Voting has always been an important part of our family’s heritage. My grandma, Nanie, was the trusted investigator for our entire extended family, which included five families, all with the same political leanings.
Months before the election, Nanie would thoroughly investigate to determine which candidates in all of the races, from local, to state, to federal, espoused our same belief system in the things that were important to us. My mom and dad showed my siblings and me the importance of voting, as neither ever missed an election and a chance to exercise their freedom and privilege of voting.
So how do we model the importance of voting to our children or grandchildren?
- It’s never too early. From an early age, take your children with you when you vote, if possible. My girls, from the time they were in our double baby-jogger stroller, accompanied me to the polls.

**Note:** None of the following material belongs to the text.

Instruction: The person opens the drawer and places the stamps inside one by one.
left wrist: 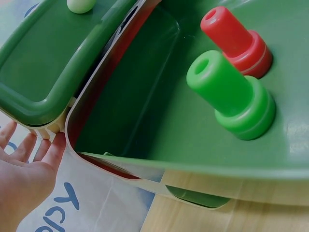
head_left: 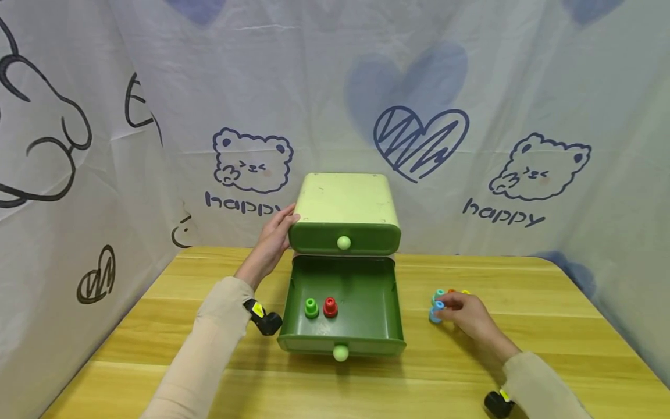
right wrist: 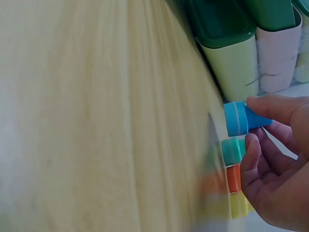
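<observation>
My right hand (head_left: 471, 317) pinches a blue stepped plastic peg (right wrist: 236, 119) between thumb and fingers, over the table right of the drawer cabinet. Close by stand teal (right wrist: 232, 152), orange (right wrist: 233, 178) and yellow (right wrist: 239, 205) pegs of similar shape, partly hidden behind that hand in the head view. On the left, my left hand (head_left: 273, 243) rests its extended fingers against the side of the cabinet (head_left: 345, 198), near its upper drawer. The lower drawer (head_left: 361, 291) is pulled out. Inside it, a green peg (left wrist: 231, 96) and a red peg (left wrist: 236, 41) stand upright.
The cabinet's upper drawer (head_left: 314, 239) is closed and has a round pale knob (head_left: 344, 242). A similar knob (head_left: 341, 352) sticks out from the lower drawer's front. Behind the wooden table (head_left: 220, 361) hangs a white printed cloth (head_left: 324, 87).
</observation>
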A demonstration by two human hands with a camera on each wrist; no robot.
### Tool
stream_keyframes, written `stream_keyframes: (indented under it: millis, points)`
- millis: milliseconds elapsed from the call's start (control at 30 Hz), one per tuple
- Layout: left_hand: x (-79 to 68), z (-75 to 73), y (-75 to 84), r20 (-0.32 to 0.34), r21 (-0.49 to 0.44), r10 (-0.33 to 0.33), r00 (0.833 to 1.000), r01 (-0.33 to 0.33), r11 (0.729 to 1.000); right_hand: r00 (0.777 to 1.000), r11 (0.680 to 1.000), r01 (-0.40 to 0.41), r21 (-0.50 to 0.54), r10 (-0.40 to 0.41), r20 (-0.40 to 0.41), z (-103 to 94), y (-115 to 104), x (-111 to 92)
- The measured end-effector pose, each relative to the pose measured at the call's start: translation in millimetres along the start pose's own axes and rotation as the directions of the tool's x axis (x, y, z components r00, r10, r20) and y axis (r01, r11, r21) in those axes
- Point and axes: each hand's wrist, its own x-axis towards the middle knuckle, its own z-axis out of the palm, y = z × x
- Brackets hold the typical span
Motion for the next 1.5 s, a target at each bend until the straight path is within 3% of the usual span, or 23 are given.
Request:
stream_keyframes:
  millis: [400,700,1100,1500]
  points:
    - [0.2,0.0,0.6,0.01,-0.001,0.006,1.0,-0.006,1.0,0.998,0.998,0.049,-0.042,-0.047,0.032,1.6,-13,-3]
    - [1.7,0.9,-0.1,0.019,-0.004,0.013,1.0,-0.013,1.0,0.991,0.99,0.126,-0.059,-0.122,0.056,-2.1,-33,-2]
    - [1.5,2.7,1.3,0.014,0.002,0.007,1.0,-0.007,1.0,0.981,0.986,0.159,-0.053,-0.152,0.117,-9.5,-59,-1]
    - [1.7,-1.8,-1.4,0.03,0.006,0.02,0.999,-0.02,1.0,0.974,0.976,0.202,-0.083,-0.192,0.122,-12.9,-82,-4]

- Express your beliefs and values with your children. Discuss the criticality of voting for those who share your morals and beliefs. What’s most important to you? Where do you stand on life vs. abortion? The Second Amendment? Religious liberties? Taxes? The role of government? Immigration? What type of candidate do you want to see in the role of leadership? Why?
- Encourage your children to ask questions. When they are adults, they will have their own opinions, but you can set the foundation for the values you hope they will emulate.
- Don’t shy away from the hard questions. Your kids are growing up in an increasingly difficult and hostile world. Things we’ve never seen before have suddenly become commonplace. Don’t be afraid to open up the lines of communication, especially with tweens and teens.
- Go over the sample ballot with them. Our local newspaper prints a sample ballot each election year. Our family sits at the dining room table and discusses the objectives of the candidates, based on public forums, debates, and the candidates’ websites. Our daughters weigh in on who they would vote for if given the chance.
- Engage in a mock election. When I taught Constitutional Literacy at our local homeschool co-op a few years ago, we had a mock election on everything from the president down to the city council. We conducted it like a real election—discussing the candidates’ views on the hot-button issues. Each of my students voted in private. We then tallied the scores and watched in coming weeks to see how closely they resembled the real outcome.
Modeling truth and aligning your beliefs with the Word of God is critical. When your children are grown, they will make their own decisions. What they choose is not up to you, but giving them the tools to make informed choices is.
Nanie still thoroughly investigates all the candidates and gives us updates, although now her five children, 11 adult grandchildren, and numerous great-grandchildren (thirteen of whom are adults) all live spread throughout the United States. I’m thankful for the time she took then and now to ensure we knew the importance of voting.